An emphasis on the explicit learning of professionalism emerged during the past two decades and now exists in most programs. While physicians have always referred to themselves as professionals, the subject was never taught and its related assessment was largely subjective. We now know that professionalism can, and must, be taught and learned throughout the continuum of medical education and requires specific longitudinal programs19. Explicit teaching of the definition of professionalism and the reason for the existence of the privileged position of professions in society is a necessary starting point. The values and attitudes of the profession must be incorporated into the “self” of each learner by the development of specific activities designed to promote reflection on the various aspects of professionalism.

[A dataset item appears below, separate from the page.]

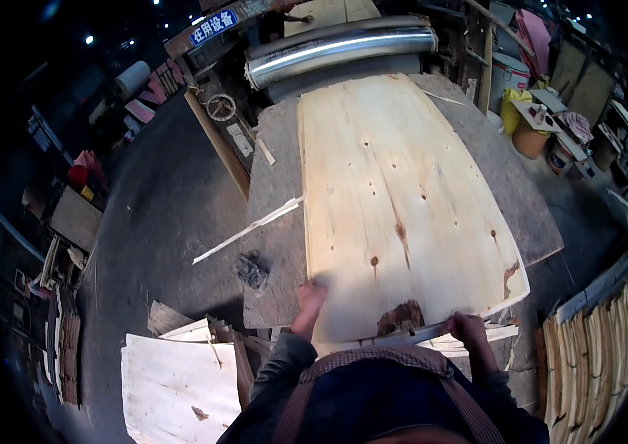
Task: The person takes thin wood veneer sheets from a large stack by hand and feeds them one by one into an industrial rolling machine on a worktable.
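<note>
Right hand [469, 330] pinches wood sheet [358, 222] by near edge; left hand [312, 297] blurry, can't tell grip. Uneven pull could split dark patch [401, 317].

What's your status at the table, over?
Left hand at wood sheet, left edge. Right hand closed on near edge. Dark lump, loose strip left of sheet.

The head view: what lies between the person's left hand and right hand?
Between the left hand and right hand, the head view shows the near end of the wide pale wooden sheet, bearing an irregular dark brown patch.
</note>
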Demonstrator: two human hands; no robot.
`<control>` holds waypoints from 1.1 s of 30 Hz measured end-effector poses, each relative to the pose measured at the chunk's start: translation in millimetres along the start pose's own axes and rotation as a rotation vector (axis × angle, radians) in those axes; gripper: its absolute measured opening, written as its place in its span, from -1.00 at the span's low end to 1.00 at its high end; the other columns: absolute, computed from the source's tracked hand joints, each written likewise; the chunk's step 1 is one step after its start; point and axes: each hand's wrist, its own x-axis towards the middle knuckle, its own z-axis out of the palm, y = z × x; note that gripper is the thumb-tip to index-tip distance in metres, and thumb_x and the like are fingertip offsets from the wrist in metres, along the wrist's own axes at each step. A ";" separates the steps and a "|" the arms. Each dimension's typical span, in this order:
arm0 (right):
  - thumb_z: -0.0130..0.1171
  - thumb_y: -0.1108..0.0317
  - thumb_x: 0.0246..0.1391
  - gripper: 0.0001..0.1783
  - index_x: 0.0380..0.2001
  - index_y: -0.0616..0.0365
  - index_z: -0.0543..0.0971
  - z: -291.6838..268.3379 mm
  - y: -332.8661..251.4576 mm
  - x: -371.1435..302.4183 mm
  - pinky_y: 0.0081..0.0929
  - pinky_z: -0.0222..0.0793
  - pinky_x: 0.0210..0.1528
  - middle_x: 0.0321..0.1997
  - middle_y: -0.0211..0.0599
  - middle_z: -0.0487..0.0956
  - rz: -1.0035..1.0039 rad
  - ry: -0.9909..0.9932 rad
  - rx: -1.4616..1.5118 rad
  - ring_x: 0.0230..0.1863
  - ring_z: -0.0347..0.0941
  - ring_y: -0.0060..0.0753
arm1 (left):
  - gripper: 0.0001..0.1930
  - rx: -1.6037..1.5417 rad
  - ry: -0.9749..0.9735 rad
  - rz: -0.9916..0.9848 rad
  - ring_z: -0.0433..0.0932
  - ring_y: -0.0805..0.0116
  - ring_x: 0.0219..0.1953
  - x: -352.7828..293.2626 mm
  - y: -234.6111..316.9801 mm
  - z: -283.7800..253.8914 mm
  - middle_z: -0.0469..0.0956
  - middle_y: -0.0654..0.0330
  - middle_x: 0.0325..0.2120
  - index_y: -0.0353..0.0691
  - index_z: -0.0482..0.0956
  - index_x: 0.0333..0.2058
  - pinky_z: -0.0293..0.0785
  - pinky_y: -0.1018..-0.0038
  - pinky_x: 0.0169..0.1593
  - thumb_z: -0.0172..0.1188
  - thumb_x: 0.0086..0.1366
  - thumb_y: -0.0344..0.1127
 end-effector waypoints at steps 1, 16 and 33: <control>-0.01 0.27 0.06 -0.75 -0.49 0.28 0.46 2.4 -2.9 -0.9 -0.62 0.32 -0.66 -0.60 -0.21 0.50 -0.037 0.017 0.064 -0.65 0.42 -0.44 | -0.76 -0.106 -0.003 0.010 0.52 0.20 -0.46 6.9 -13.3 5.5 0.52 0.05 -0.58 -0.31 0.54 -0.45 0.40 0.37 -0.38 0.10 -0.14 -0.32; 0.01 0.16 0.06 -0.64 -0.53 0.31 0.46 -10.9 -2.6 1.1 -0.60 0.35 -0.67 -0.61 -0.21 0.50 0.113 -0.202 -0.182 -0.66 0.44 -0.42 | -0.81 -1.052 -0.404 -0.153 0.54 0.21 -0.47 -28.9 83.3 -53.3 0.52 0.00 -0.46 -0.46 0.45 -0.34 0.52 0.37 -0.36 0.07 0.05 -0.48; -0.05 0.33 0.11 -0.78 -0.36 0.33 0.36 153.1 -143.3 191.9 -0.50 0.48 -0.30 -0.35 -0.07 0.48 -0.037 -0.240 0.252 -0.39 0.46 -0.29 | -0.51 0.115 0.220 0.321 0.51 0.07 -0.32 -12.7 -19.1 25.1 0.50 -0.09 -0.38 -0.42 0.37 -0.15 0.42 0.33 -0.23 0.21 -0.06 -0.26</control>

Less progress has been made in the assessment of the professionalism of learners, primarily because attitudes and values are largely subjective and defy reliable assessment in the absence of a conscious mindfulness of the intrinsic subjectivity of the task. However, behaviors that reflect an individual’s values and attitudes can be more reliably assessed. The past decade has witnessed the development of such methods20,21; while some general principles have emerged, much remains to be done.
General Principles for the Assessment of Professionalism
The assessment of professionalism should be guided by the following general principles22: (1) It must be longitudinal and stage-appropriate throughout the continuum of medical education. Professional identity is acquired gradually, with much more expected in the final than in the first year of residency. (2) It must be aligned with the learning objectives and based on the definition of professionalism used in the program, which is the common starting point of understanding, or the cognitive foundation. (3) It must be both formative and summative. Formative assessment assists in the development of a professional identity through constructive feedback. Summative assessment ensures that those entering practice are fit to do so. (4) The nature of professionalism—the cognitive base—must be both taught and assessed to emphasize its importance. The assessment can be accomplished in a variety of ways. (5) A validated list of observable behaviors that reflect the attributes of the professional should be developed and assessed on a regular basis; such a list is used for the P-MEX (Professionalism Mini-Evaluation Exercise), a core evaluative tool at McGill University23. (6) The reliability and validity of this subjective assessment can only be ensured if multiple observations are made by multiple observers; ten to twelve observations are necessary to be defensible. (7) It can be strengthened by inclusion of diverse groups, such as patients, peers, other health-care professionals, and support staff in a structured, rigorous, and fair process. (8) It is essential to assess perceived unprofessional behavior in the appropriate context and determine whether it constitutes a single lapse or a pattern of chronic transgressions24. (9) Consequences and rewards must be attached to the assessment of professionalism. Unprofessional behavior during residency is predictive of similar behavior in practice; remediation is necessary. If the behavior persists, residents must not be allowed to enter practice25.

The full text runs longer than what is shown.